Ignition.—In the development of the gas-engine, the incandescent tube and the electric spark have taken the place of the obsolete naked flame. The last-mentioned mode of exploding the gaseous mixture will not, therefore, be discussed.
The hot tube of porcelain or of metal has the indisputable merit of regularity of operation. The methods by which this operation is made as perfect as possible are many. Since certainty of ignition is obtained by means of the tube, it is important to time the ignition, so that it shall occur exactly at the moment
when the piston is at the dead center. It has been previously stated that premature or belated ignition of the explosive mixture appreciably lessens the amount of useful work performed by the expansion of the gas. If ignition occur too soon, the mixture will be exploded before the piston has reached the dead center on its return stroke. As a result, the piston must overcome a considerable resistance due to the premature explosion and the consequent pressure. Furthermore, by reason of the high temperature of explosion, the gaseous products are very rapidly cooled. This rapid cooling causes a sudden drop in the pressure; and since a certain interval elapses between the moment of explosion and the moment when the piston starts on its forward stroke, the useful motive effort is the more diminished as the ignition is more premature.

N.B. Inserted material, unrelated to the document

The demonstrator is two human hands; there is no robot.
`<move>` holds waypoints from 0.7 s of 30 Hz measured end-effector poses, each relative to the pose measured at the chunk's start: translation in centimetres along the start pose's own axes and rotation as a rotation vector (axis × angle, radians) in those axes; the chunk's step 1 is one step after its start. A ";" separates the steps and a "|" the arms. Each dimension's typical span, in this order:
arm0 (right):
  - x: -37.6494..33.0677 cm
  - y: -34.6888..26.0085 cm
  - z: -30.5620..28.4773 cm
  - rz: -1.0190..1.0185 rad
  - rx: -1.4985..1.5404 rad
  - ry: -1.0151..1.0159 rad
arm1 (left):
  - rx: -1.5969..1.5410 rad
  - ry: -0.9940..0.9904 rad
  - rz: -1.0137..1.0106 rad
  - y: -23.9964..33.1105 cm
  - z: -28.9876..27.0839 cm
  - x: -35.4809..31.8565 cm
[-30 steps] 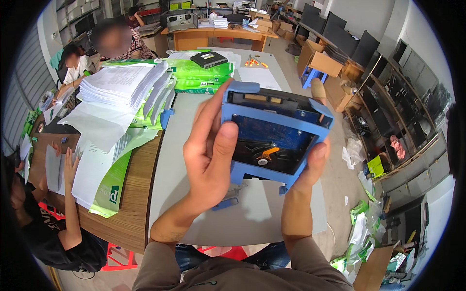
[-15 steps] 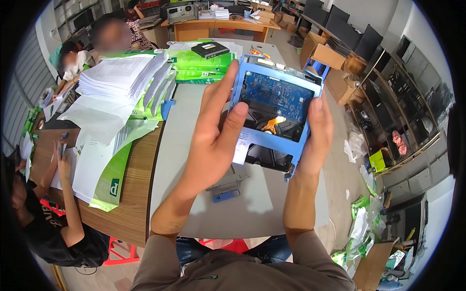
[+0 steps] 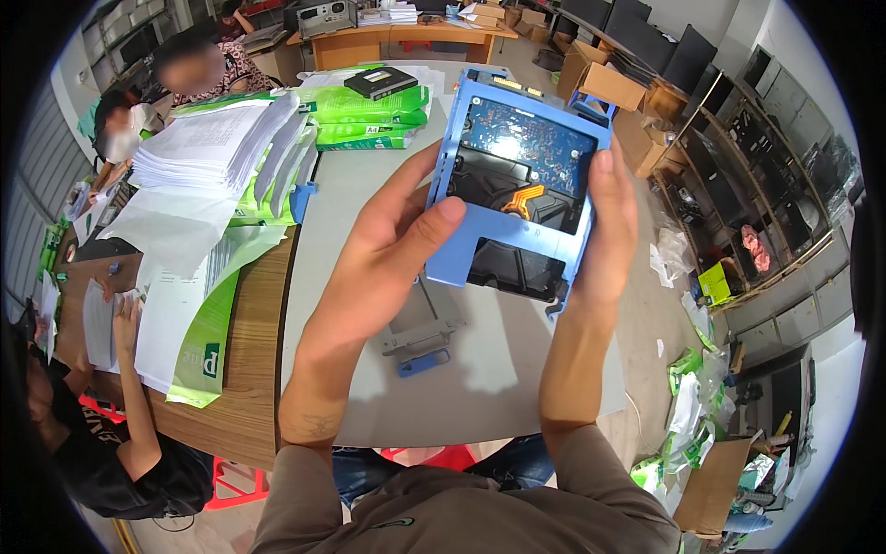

Incandescent Tubes.—In Figs. 9 and 10 two systems most commonly used are illustrated. In these two arrangements, in which no valve is used, the length or height to which the tube is heated by the outer flame is so controlled that the gaseous mixture, which has been driven into the tube after compression, reaches the incandescent zone as nearly as possible at the exact moment when ignition and explosion should take place. The temperature of the flame of the burner, the richness of the gaseous mixture, and other circumstances, however, have a marked influence on the time of ignition, so that the mixture is never fired at the exact moment mentioned.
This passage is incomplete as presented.